- EXERCISE
The answer should consist of each line below that contains the word "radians".

[Records from a data source]
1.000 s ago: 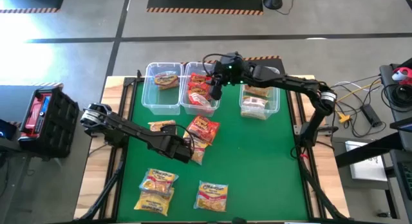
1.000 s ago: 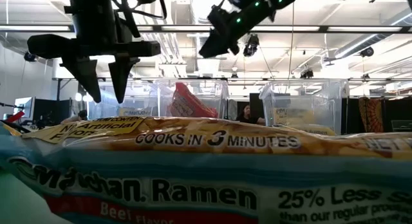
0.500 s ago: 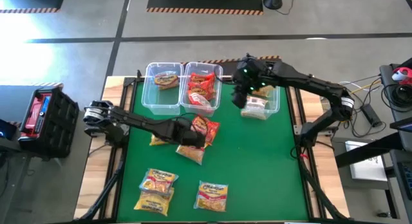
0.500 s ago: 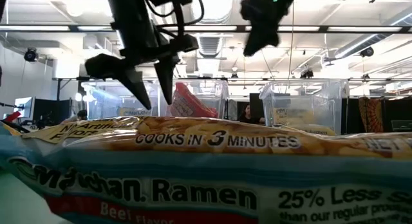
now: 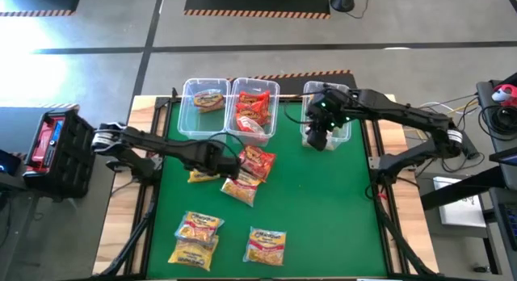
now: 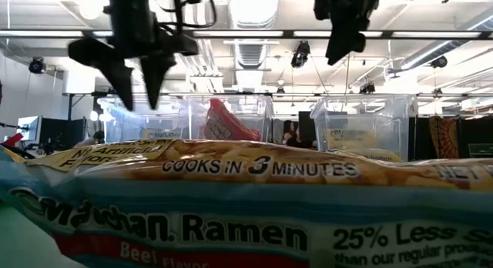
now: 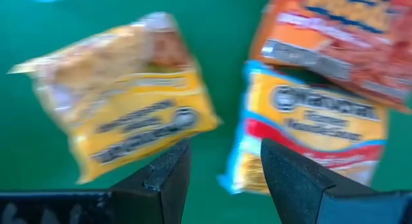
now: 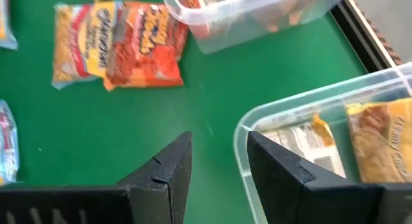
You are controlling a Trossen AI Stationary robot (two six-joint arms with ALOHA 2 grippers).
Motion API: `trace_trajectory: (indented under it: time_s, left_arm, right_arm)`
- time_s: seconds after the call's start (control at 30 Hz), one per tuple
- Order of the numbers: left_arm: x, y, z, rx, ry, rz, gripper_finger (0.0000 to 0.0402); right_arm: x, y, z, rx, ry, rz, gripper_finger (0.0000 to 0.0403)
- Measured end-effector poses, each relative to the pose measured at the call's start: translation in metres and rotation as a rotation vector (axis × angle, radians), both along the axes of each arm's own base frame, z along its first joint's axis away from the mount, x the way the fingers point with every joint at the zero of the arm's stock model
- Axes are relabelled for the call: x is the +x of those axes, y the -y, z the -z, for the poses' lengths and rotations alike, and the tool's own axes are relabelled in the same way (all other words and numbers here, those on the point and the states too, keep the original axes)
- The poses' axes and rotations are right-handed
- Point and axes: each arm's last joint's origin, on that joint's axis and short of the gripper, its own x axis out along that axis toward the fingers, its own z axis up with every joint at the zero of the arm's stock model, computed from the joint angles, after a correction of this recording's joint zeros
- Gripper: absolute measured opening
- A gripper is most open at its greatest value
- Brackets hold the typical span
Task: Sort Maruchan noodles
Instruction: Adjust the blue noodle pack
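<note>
Maruchan noodles lie flat on the green table: a yellow packet (image 5: 200, 174), a red one (image 5: 258, 161) and another yellow one (image 5: 242, 188) in the middle, with more near the front (image 5: 198, 226). My left gripper (image 5: 226, 161) hovers open above the middle group. In its wrist view the gripper (image 7: 222, 166) is empty, between the yellow packet (image 7: 122, 127) and a second packet (image 7: 315, 134). My right gripper (image 5: 319, 136) hangs open and empty over the near rim of the right bin (image 8: 257, 121).
Three clear bins stand in a row at the far side: left (image 5: 203, 110), middle (image 5: 254, 111) with a red packet standing up in it, right (image 5: 331, 119) with packets inside. One packet (image 6: 231, 206) lies right in front of the low camera. Bare green table shows at right (image 5: 323, 208).
My right gripper has swung from above the middle bin toward the table's right edge, ending over the right bin's near rim, and has tipped. My left gripper has risen and gone toward the far edge above the middle packets, rolling as it went. Neither gripper's opening has changed.
</note>
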Motion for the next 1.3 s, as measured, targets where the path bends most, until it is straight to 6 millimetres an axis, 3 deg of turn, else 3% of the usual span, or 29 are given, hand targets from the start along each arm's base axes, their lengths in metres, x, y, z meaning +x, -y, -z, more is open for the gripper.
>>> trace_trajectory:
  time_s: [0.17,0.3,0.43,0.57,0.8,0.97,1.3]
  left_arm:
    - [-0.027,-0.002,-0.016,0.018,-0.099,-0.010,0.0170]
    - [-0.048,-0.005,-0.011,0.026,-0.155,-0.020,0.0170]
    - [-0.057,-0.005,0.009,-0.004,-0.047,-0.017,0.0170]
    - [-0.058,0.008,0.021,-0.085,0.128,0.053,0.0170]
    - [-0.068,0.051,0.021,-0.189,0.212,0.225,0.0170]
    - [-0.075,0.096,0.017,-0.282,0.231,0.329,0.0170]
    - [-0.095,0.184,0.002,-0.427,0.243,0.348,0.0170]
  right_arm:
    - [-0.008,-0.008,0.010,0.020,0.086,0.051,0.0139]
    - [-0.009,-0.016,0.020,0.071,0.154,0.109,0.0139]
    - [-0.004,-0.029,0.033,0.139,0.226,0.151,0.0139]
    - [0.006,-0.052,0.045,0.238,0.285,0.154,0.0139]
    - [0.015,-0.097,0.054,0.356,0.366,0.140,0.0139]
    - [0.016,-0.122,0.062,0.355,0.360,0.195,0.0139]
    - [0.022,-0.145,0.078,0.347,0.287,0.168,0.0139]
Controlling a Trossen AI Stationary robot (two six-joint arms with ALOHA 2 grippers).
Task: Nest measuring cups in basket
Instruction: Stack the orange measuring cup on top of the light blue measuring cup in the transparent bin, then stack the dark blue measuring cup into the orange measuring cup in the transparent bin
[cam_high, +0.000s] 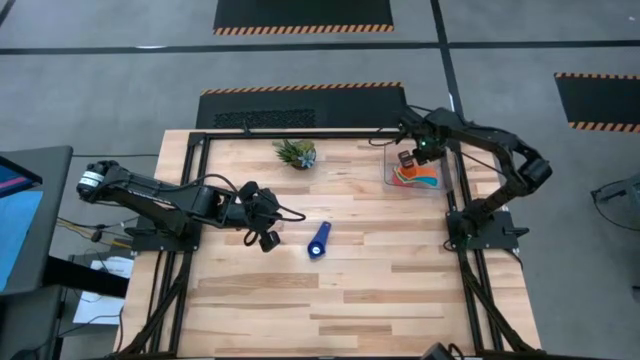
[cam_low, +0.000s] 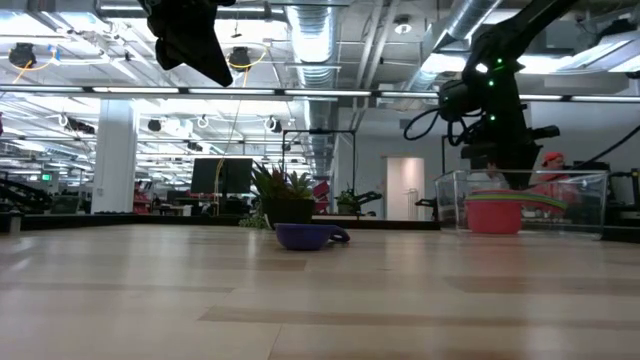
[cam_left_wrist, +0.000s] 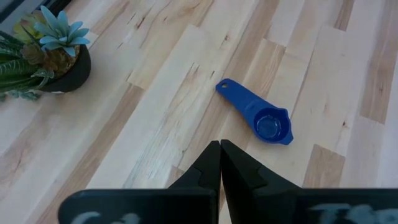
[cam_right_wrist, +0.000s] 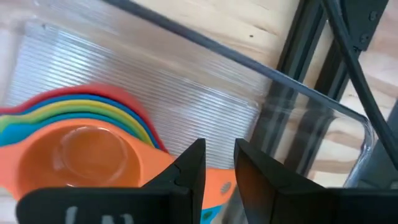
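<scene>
Wood table (cam_high: 350, 290): blue cup (cam_high: 318, 241) lies at center, alone. Left gripper (cam_high: 266, 238), fingers pressed together, at its 9 o'clock; spread them before descending. Right gripper (cam_high: 412, 158), part-spread and w/ nothing pinched, sits over basket (cam_high: 448, 172) at 2 o'clock, orange cup (cam_right_wrist: 81, 155) topping the stack.

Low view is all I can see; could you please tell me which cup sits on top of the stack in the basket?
Observer: The orange cup, nested uppermost in the basket.
Operator: Is the right gripper holding it?
Observer: No; it hovers over its handle, fingers apart.
Operator: And the left gripper?
Observer: Shut and empty, beside the dark blue cup on the table.
</scene>
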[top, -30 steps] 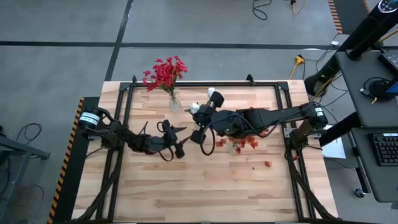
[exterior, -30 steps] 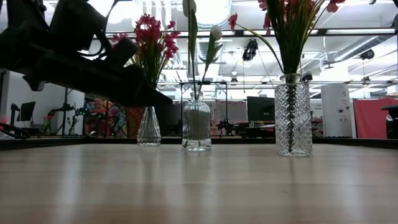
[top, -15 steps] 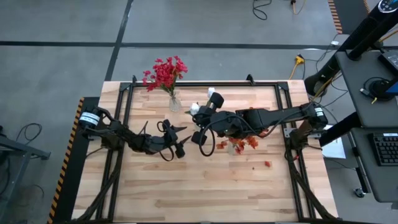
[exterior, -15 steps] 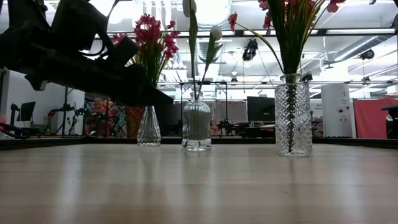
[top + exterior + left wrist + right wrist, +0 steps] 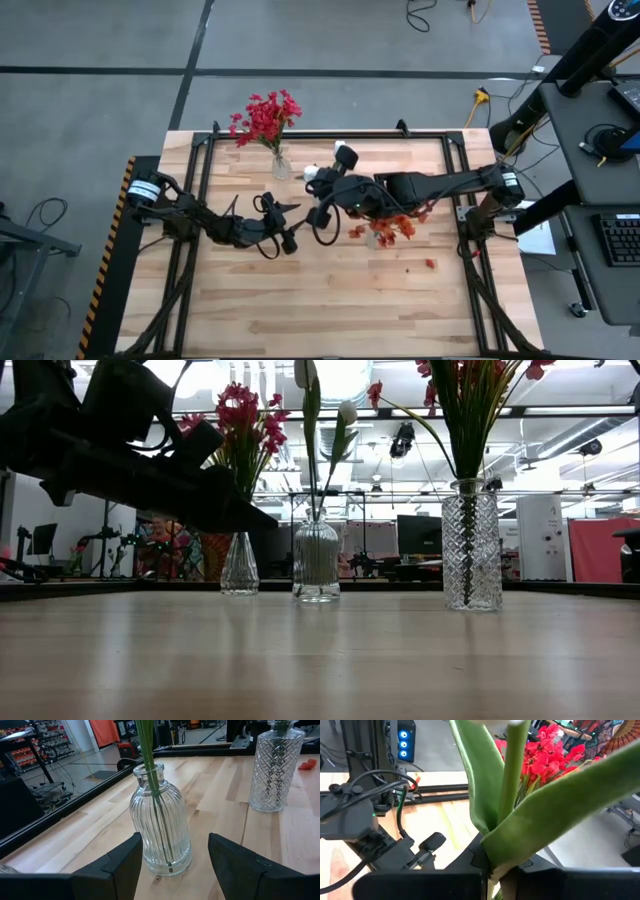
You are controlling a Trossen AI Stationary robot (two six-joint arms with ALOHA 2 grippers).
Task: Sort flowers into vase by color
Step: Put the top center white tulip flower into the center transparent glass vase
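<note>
Two white-bud flowers [image 5: 345, 155] stand with their stalks [image 5: 312, 470] in the ribbed glass vase [image 5: 317, 565] at mid-table. My right gripper [image 5: 328, 190] reaches in from the right above that vase and is shut on a green stalk [image 5: 512, 795]. My left gripper [image 5: 290, 238] hovers open on the vase's near-left side, and its fingers frame the vase [image 5: 160, 825] without touching it. Crimson flowers [image 5: 265, 115] fill the small vase [image 5: 240, 565]. Orange-red flowers [image 5: 395, 228] fill the diamond-cut vase [image 5: 471, 545]. My right gripper pinches a white flower's green stalk between its two fingers, just below where the leaves branch off [image 5: 504, 862]. The fingers lie across the stalk. The stalk stays upright, rising past the fingers, and its lower end is down in the ribbed vase.
The three vases stand in a row across the table's far half. Loose orange-red petals [image 5: 430, 263] lie right of centre. The diamond-cut vase [image 5: 276, 765] is close behind the ribbed one. The near half of the wooden table [image 5: 330, 310] holds only bare boards.
My right arm has shifted slightly toward the table's left, and more of the orange-red flowers show beside it. The vases and the left arm have stayed where they were.
</note>
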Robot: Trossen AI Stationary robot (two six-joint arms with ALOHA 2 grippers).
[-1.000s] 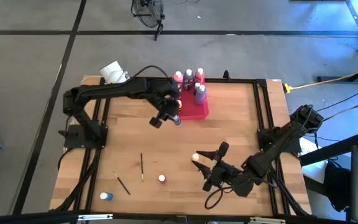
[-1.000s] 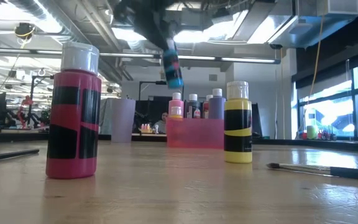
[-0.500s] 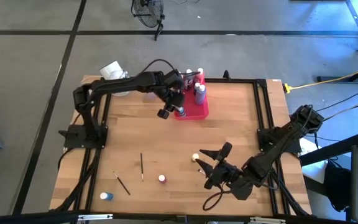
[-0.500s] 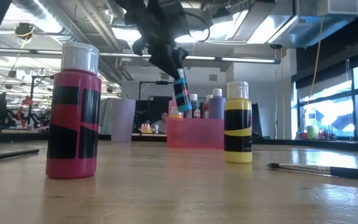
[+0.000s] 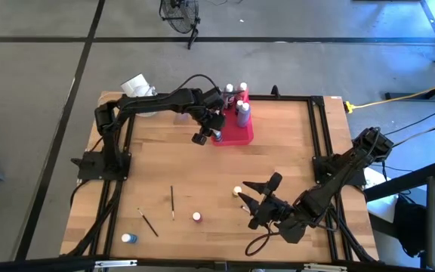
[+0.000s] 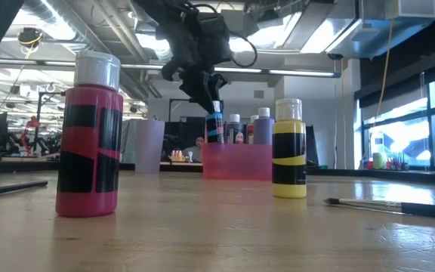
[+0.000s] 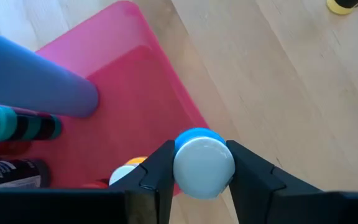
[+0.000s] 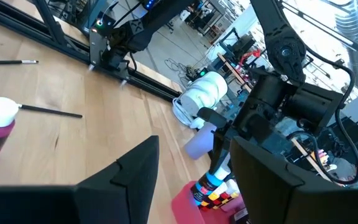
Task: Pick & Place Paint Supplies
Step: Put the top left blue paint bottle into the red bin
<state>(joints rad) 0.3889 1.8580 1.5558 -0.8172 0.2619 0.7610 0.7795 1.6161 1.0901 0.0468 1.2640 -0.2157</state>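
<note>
so the wooden table has a black frame around its edges. pink-red tray sits near the far edge, lilac cup a bit off to its side. a crumpled white thing lies at the far left corner.

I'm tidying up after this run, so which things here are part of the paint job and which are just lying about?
Job: blue bottle in the left gripper, yellow bottle, red bottle, brushes.
Lying about: lilac cup, white roll.
</note>
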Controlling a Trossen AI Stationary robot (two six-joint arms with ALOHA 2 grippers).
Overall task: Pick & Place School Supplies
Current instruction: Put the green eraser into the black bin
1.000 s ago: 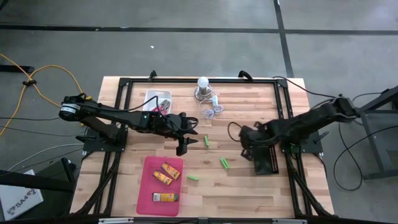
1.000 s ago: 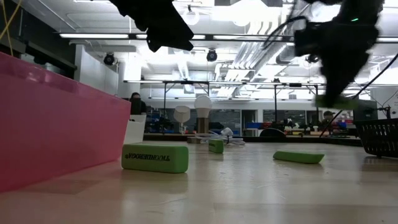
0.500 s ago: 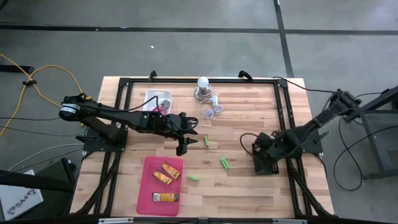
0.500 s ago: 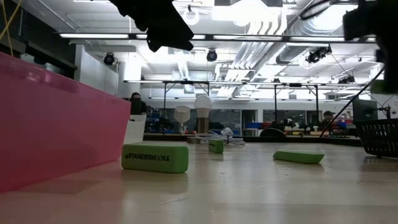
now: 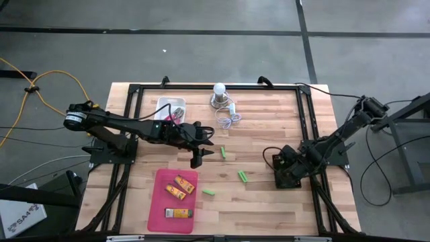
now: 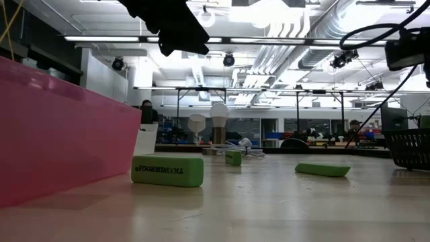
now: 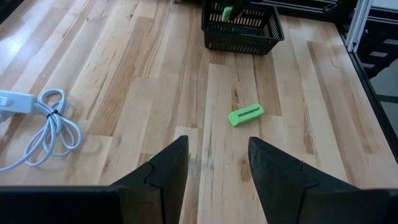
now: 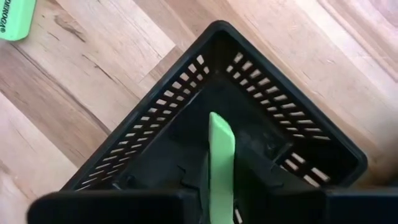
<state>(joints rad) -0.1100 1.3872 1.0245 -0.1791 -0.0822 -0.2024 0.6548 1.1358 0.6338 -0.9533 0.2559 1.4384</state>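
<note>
Three orange-yellow pieces [image 5: 177, 191] lie in the pink tray [image 5: 161, 215]. Green sticks lie flat on the table [image 5: 222, 152] [image 5: 242, 176] [image 5: 209, 191]. The pink-handled tools [image 5: 176, 115] lie in a white tray at the far left. My left gripper [image 5: 197, 160] hangs open and empty above the table, left of the nearest stick; in its wrist view [image 7: 217, 168] a stick [image 7: 246, 114] lies ahead. My right gripper [image 5: 281, 165] is over the black basket [image 5: 290, 179], shut on a green stick [image 8: 221, 155]. My right gripper pinches the green stick's two flat sides [image 8: 217, 180] between its two fingers, at one end of the stick. The fingers point down into the basket. The stick reaches on past the fingertips toward the basket's floor [image 8: 249, 106]; whether it touches the floor, I cannot tell.
A white bulb [image 5: 219, 89] with its coiled cord [image 5: 228, 119] stands at the table's far middle. The black frame rails run along the table's left and right sides. In the low view the pink tray's wall [image 6: 54, 128] fills the left and the basket [image 6: 410, 148] shows at the right.
My right gripper has gone from left of the basket toward the table's right and near edges and down into the basket, carrying the green stick. In the low view it has left the picture's upper right.
</note>
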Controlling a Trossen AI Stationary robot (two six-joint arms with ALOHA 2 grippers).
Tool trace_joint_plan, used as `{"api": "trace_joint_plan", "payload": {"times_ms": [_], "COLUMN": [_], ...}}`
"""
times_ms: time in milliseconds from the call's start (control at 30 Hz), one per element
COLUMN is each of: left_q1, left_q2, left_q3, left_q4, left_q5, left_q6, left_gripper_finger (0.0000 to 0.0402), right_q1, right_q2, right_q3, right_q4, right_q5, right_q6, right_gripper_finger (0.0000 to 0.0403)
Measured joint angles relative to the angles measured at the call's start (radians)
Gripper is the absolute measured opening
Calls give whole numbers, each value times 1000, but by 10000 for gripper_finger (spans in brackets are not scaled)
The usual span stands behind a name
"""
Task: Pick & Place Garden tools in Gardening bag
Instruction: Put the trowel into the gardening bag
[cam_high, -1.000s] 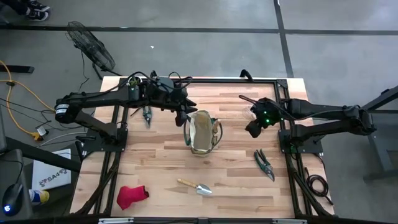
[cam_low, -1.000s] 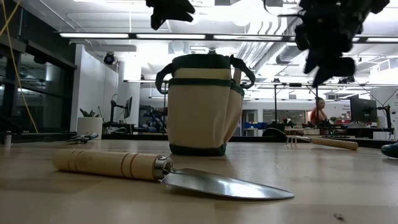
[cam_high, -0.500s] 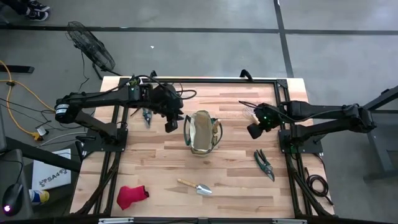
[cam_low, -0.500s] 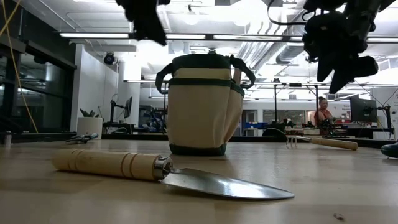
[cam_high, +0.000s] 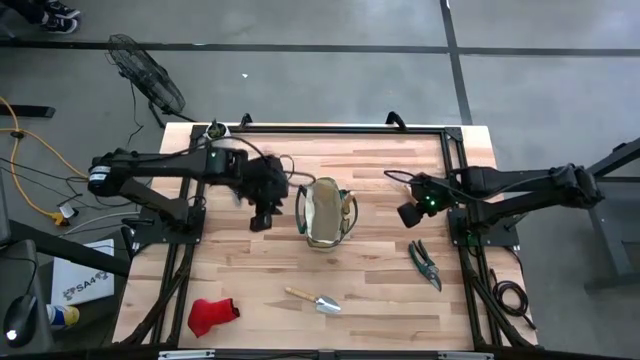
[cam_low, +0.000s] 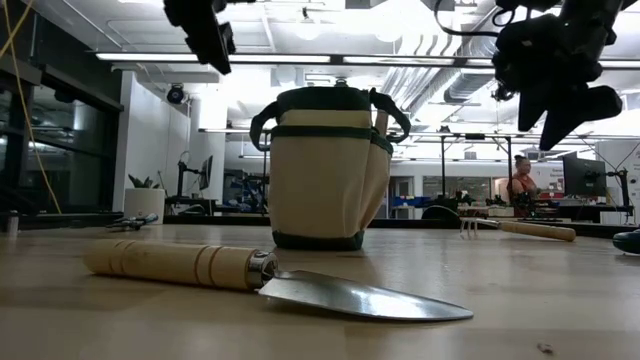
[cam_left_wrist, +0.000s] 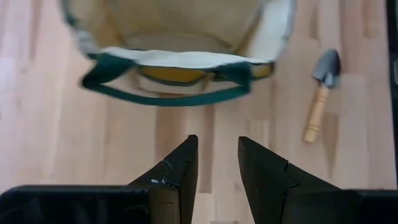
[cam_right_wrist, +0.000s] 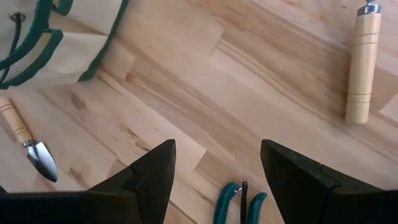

- RESULT BELOW
- Measured end-effector poses, each relative to the pose measured at the call's start: translation in metres and rotation as a rotation vector (axis × angle, radians), both along the axes of each arm's own base frame, z along its first joint's axis away from the mount, x the way the fingers point with every joint at the zero of the arm's stock model
Measured joint angles relative to the angles measured at the call's start (radians)

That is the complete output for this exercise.